Cotte juga menyebut putusan bebas tersebut dapat memberi energi baru bagi gerakan solidaritas. Ia menyatakan dukungan kepada rakyat Palestina dan hak mereka menjadi pelaku dalam perjuangan untuk memperoleh kebebasan.
Hamas Dilarang Sepenuhnya di Inggris sejak 2021
Hamas secara keseluruhan secara resmi dimasukkan pemerintah Inggris dalam daftar organisasi terlarang pada akhir 2021, setelah sayap politiknya turut dilarang. Sayap militernya, Brigade Qassam, telah lebih dahulu masuk daftar organisasi terlarang sejak 2001.
Berdasarkan ketentuan yang disebut dalam perkara tersebut, orang yang dinyatakan bersalah memberikan dukungan kepada kelompok terlarang dapat menghadapi hukuman penjara hingga 14 tahun. Dalam kasus Cotte, juri menyimpulkan dakwaan terkait pidato di SOAS tidak terbukti.
Kepala Public Advocacy CAGE International, Anas Mustapha, menanggapi putusan tersebut dengan mengatakan bahwa hasil persidangan menunjukkan masyarakat tidak menerima kriminalisasi terhadap ucapan yang mendukung hak warga Palestina untuk melawan pendudukan.
'Sarah Cotte telah dinyatakan tidak bersalah, dan kami gembira untuk dia, keluarganya, serta semua orang yang mendampinginya selama lebih dari dua setengah tahun penyelidikan dan proses pengadilan,' kata Mustapha.
Perkara Berlangsung Lebih dari Dua Tahun
Pidato yang menjadi dasar perkara disampaikan Cotte pada 9 Oktober 2023, dua hari setelah serangan Hamas terhadap Israel. Ia kemudian ditangkap pada 31 Januari 2024 terkait pidato tersebut.
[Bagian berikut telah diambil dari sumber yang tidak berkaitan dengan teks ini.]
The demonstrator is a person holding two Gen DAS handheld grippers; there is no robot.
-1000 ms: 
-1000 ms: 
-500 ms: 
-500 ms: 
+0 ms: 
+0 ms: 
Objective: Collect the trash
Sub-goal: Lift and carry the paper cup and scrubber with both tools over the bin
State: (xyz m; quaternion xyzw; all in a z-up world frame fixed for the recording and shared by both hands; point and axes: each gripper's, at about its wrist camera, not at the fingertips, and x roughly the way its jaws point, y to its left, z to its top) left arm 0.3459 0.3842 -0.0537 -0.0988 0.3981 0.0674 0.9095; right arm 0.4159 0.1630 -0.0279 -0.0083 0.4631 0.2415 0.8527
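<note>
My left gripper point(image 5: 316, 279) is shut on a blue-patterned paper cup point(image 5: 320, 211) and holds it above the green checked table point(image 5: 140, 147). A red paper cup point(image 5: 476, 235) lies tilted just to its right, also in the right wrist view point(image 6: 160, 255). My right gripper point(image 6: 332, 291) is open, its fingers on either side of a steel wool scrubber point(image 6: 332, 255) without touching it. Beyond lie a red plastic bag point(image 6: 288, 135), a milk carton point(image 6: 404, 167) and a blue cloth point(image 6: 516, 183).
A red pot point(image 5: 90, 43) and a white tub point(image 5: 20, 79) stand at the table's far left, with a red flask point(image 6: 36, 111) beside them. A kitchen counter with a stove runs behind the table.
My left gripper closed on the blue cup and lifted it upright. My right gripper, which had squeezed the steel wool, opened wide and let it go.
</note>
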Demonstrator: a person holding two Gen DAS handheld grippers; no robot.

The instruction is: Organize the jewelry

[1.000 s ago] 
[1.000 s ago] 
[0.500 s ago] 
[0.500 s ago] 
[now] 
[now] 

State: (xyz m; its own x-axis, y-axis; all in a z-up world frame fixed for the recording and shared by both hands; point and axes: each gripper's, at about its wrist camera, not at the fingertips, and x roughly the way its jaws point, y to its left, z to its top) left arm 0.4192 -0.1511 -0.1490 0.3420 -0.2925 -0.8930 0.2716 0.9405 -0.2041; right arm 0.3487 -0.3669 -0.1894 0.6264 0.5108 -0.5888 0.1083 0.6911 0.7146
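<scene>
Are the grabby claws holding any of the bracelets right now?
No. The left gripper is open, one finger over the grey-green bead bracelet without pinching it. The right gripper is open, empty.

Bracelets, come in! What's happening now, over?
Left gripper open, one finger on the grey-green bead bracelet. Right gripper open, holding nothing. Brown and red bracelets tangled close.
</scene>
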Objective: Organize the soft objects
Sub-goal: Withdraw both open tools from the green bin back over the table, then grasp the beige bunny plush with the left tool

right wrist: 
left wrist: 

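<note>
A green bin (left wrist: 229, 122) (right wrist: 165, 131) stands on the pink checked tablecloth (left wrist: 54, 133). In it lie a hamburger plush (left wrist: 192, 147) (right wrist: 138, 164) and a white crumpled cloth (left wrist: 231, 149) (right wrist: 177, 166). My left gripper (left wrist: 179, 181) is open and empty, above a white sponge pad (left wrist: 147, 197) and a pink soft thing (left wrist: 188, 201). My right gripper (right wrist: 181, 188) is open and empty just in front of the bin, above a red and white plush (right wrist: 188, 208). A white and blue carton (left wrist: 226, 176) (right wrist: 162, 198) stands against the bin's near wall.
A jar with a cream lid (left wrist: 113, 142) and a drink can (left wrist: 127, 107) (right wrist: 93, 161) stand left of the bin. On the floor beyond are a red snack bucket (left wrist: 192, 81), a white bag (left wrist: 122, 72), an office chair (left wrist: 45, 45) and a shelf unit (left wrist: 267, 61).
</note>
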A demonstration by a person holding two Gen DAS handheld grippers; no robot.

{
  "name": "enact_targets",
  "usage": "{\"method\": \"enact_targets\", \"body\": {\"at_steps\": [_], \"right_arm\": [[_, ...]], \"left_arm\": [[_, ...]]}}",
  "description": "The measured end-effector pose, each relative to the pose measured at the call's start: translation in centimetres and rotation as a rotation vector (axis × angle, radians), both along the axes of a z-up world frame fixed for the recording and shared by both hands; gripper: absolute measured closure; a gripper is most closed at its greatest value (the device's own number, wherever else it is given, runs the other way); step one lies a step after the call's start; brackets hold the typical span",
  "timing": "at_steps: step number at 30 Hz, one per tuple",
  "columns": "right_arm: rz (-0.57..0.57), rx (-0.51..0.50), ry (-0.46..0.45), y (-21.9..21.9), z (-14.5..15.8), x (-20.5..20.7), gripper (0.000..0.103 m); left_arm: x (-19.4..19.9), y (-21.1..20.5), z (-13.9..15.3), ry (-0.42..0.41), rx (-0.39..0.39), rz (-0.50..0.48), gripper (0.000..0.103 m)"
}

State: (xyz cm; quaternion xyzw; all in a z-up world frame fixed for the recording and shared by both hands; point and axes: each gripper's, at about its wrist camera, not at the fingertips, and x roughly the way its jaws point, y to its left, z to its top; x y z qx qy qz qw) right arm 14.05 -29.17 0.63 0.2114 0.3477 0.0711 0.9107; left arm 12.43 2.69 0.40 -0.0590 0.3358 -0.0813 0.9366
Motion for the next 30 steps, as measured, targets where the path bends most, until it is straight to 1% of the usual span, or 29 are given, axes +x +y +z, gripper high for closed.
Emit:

Sebelum putusan terbaru di Old Bailey, Cotte juga telah menghadapi dakwaan kedua mengenai dugaan pernyataan dukungan kepada Hamas dalam percakapan grup WhatsApp. Dalam persidangan sebelumnya, ia juga dinyatakan tidak bersalah atas dakwaan tersebut.
Dengan putusan juri pada Jumat, Cotte dibebaskan dari dakwaan mengenai pidato yang disampaikannya di luar SOAS. Putusan tersebut menutup proses persidangan selama sepekan dalam perkara yang bermula dari pernyataannya pada Oktober 2023.